DUP warns council plan to let staff wear Easter Lilies is divisive

The Easter Lily is worn to commemorate those killed in the 1916 Easter Rising and subsequent conflicts
The Easter Lily is worn to commemorate those killed in the 1916 Easter Rising and subsequent conflicts

A proposal to allow council workers to wear Easter Lilies would be an “extremely retrograde step that could only cause division”, a DUP MP has said.

Derry City and Strabane District Council are to vote on the proposal next month, after it was agreed at committee level on Tuesday.

DUP councillor David Ramsey has warned his party will take legal action if the policy is approved, while his party colleague and MP for East Londonderry Gregory Campbell described the Easter Lily as a symbol associated with “violent Irish republicanism”.

Sinn Fein councillor Mickey Cooper said the proposal was “an example of inclusive politics” and had come about after a working group had taken advice from the Equality Commission.

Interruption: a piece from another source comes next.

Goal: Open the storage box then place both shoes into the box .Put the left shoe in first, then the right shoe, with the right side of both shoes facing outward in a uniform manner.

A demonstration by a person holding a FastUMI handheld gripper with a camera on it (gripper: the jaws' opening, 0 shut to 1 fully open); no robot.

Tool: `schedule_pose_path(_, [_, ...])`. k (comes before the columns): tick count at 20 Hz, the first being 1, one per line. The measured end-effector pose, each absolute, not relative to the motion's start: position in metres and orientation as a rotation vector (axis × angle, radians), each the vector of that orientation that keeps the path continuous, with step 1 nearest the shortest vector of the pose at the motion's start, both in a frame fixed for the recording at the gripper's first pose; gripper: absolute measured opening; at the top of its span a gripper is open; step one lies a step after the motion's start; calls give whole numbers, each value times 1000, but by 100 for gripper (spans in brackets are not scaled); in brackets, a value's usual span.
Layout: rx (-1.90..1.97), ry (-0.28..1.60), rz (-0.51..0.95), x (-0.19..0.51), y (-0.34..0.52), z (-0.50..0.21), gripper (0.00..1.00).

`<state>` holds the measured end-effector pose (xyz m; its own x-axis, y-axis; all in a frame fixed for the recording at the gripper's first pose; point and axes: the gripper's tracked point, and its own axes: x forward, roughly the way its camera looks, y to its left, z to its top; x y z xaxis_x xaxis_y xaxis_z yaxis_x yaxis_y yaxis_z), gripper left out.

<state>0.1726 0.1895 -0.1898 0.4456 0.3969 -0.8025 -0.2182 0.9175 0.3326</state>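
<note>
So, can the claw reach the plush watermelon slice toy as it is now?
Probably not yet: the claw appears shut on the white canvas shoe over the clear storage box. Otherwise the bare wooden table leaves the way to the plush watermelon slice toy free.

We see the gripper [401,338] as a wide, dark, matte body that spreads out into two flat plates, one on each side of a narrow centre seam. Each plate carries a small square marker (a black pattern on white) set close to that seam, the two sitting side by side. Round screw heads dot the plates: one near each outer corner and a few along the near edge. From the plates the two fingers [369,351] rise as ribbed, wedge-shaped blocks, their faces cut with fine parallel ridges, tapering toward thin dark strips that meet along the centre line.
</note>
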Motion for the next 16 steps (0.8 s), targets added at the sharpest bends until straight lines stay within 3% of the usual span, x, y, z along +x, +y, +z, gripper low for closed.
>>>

The Equality Commission, however, told the News Letter its guidance to the council was that the Easter Lily falls into a category of “emblems which may have the potential to cause disharmony and, especially, those that have been directly linked to community conflict in Northern Ireland and/or to local politics”.

The proposal, which was first put forward by the independent republican councillor Paul Gallagher in 2016 ahead of the 100th anniversary of the 1916 Rising in Dublin, would also allow for poppies to be worn by staff during the week of Remembrance Sunday and Armistice Day.

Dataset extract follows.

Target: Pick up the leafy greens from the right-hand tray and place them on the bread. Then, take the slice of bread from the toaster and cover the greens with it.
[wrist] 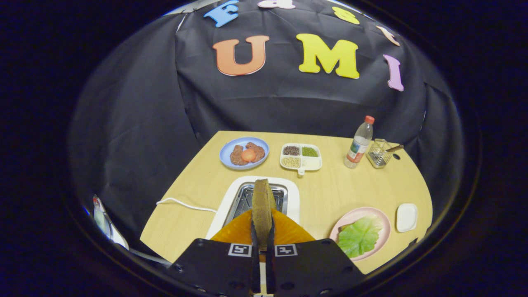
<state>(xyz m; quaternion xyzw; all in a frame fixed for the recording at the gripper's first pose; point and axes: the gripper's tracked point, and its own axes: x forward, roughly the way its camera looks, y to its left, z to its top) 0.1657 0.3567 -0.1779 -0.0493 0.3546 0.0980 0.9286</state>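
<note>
My gripper (pixel 262 229) is shut on a brown slice of bread (pixel 263 206), seen edge-on and upright between the fingers. The slice hangs just above the white toaster (pixel 293 194), over its metal slots. To the right of the fingers, a green leaf (pixel 359 236) lies flat on a pink plate (pixel 384 218) near the table's front edge. Whether anything lies under the leaf is hidden.
At the back of the wooden table (pixel 330 189) stand a blue plate (pixel 225 156) with meat and a tomato slice, a divided white tray (pixel 301 170) of grains, a plastic bottle (pixel 359 142) and a wire basket (pixel 379 153). A small white dish (pixel 406 217) sits beside the pink plate. The toaster's white cable (pixel 185 203) runs left.
</note>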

Both Mr Campbell and Mr Ramsey said there was no parallel to be drawn between the poppy and the Easter Lily.

Mr Campbell said: “The Equality Commission and other bodies that would adjudicate on impartiality in the workplace have come out and said, down through the years, that there is nothing contentious to do with the poppy. It is not identified with a single section of the community.

“But then we come to the Easter Lily. It is a symbol that is worn by Irish republicans. It is worn to commemorate those who took up arms against British soldiers in the Irish Republic. In more recent times it has become associated with people who supported or gave political cover for a violent Irish republican approach to politics. ”

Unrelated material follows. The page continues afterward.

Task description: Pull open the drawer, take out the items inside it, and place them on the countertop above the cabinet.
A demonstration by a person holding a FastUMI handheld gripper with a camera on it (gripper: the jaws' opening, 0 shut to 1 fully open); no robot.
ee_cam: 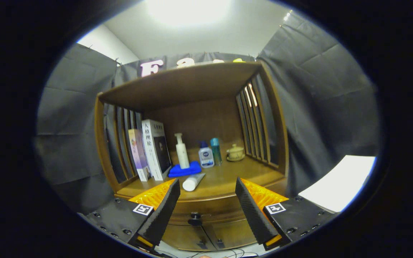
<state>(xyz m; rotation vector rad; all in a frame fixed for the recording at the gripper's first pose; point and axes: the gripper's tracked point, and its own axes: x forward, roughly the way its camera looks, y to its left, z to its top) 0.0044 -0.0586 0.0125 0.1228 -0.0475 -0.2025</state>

Mr Campbell suggested the Easter Lily could cause problems for victims of IRA atrocities, such as the Claudy bombing of 1972.

“If someone chooses to wear an Easter Lily, that person is clearly identifying themselves with violent Irish republicanism. If anyone who had relatives in Claudy or in any other Provisional IRA atrocity came across or were dealing with a council staff member who was wearing an Easter Lily, they could quite reasonably come to the conclusion that they are dealing with someone who would endorse that activity.

“Nobody could draw a conclusion like that or take that sort of inference from someone wearing a poppy.”

He added: “It is an extremely retrograde step that could only cause division.”

DUP councillor David Ramsey suggested his party could make use of a legal mechanism known as a ‘call-in’ to oppose the proposal.

“If this isn’t resolved this will probably end up in a call-in,” Mr Ramsey told the News Letter. “It is being presented as the same as the poppy. But how can it be? The Easter Lily is represenative of a local community conflict, whereas the poppy is a multi-national, multi-cultural, multi-religion, world emblem that is worn by people from every walk of life. It is totally separate.”

A spokesperson for the Equality Commission said: “The Equality Commission gave guidance to the council in 2016 and 2017.

“(The advice) gives examples of emblems which may have the potential to cause disharmony and, especially, those that have been directly linked to community conflict in Northern Ireland and/or to local politics. Easter Lilies are included in this category.”